## [Aim of the task]
Copy each line below that has "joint".

## [Data to use]
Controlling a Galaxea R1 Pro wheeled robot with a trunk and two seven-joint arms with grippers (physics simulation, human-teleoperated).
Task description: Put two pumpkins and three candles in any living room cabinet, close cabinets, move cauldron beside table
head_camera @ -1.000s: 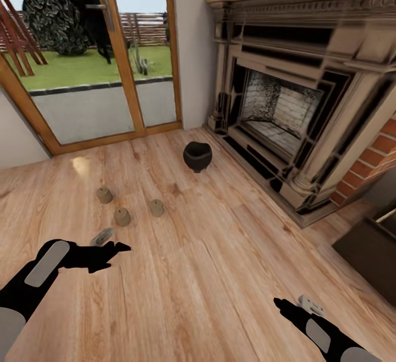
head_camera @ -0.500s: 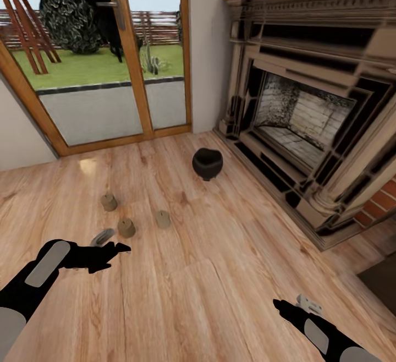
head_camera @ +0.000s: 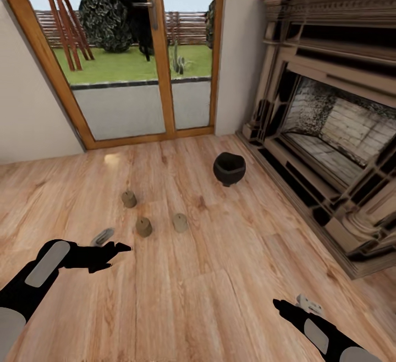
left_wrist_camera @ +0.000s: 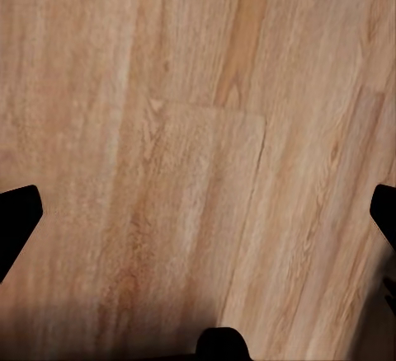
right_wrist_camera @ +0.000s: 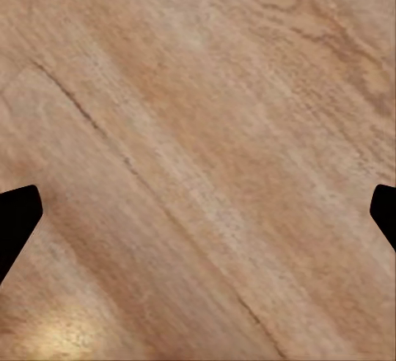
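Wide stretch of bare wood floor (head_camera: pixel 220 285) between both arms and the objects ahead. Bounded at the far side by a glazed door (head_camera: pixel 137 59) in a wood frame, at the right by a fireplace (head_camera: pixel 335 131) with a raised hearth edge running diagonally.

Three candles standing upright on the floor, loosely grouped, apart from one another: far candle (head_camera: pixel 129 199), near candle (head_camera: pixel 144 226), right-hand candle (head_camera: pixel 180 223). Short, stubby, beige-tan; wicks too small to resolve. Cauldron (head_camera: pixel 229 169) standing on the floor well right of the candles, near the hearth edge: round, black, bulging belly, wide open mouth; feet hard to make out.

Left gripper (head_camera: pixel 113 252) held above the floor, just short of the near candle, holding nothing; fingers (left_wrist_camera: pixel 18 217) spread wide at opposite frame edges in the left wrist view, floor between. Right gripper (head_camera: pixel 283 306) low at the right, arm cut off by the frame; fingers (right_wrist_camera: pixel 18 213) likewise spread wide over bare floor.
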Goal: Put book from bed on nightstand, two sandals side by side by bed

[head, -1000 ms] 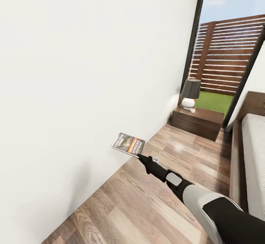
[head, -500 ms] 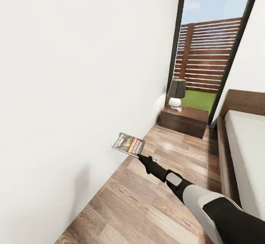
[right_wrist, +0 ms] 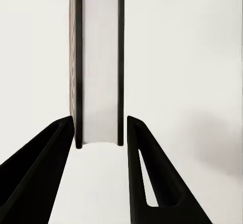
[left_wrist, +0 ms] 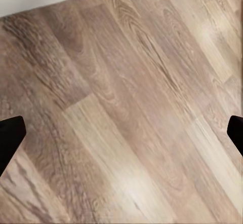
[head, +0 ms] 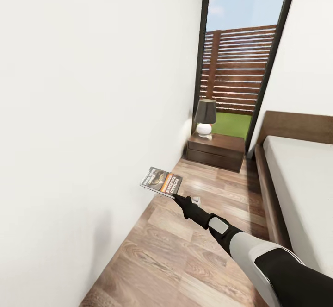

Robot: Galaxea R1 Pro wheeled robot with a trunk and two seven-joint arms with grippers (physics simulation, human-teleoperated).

## [Exercise output]
Controlling a Galaxea R1 Pro wheeled robot with a trunk and two seven-joint arms with grippers (physics simulation, human-teleoperated).
Robot: Galaxea R1 Pro wheeled robot with a trunk and two seven-joint arms with grippers (physics simulation, human-teleoperated).

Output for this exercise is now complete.